What this task involves: Look through the entries and report how many lines include the word "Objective". Give the number alone.

Data for this exercise:
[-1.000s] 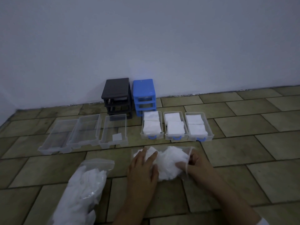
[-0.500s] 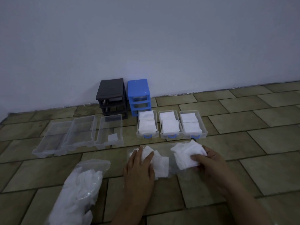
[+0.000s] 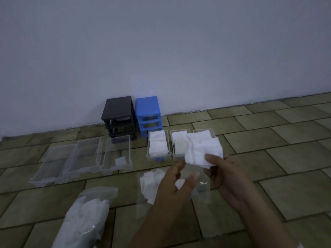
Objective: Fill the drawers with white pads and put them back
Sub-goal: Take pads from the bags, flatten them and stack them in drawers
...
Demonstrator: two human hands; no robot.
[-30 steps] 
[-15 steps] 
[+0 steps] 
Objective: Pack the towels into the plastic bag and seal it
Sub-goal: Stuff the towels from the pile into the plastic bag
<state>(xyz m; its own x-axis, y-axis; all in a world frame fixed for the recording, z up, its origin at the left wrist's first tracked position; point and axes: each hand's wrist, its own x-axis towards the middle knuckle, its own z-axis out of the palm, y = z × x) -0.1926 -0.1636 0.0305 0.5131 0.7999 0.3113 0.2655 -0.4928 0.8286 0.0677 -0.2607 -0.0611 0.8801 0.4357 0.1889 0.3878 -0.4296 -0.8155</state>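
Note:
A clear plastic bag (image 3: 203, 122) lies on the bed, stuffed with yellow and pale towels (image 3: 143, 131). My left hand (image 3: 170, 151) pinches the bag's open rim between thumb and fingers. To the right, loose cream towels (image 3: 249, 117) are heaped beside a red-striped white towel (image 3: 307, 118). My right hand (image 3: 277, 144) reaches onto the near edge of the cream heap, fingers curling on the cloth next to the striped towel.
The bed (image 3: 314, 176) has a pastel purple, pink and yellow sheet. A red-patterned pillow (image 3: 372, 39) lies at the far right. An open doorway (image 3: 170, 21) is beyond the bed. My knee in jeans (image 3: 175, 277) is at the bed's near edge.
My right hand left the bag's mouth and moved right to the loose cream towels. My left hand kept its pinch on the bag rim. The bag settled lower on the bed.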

Task response: 2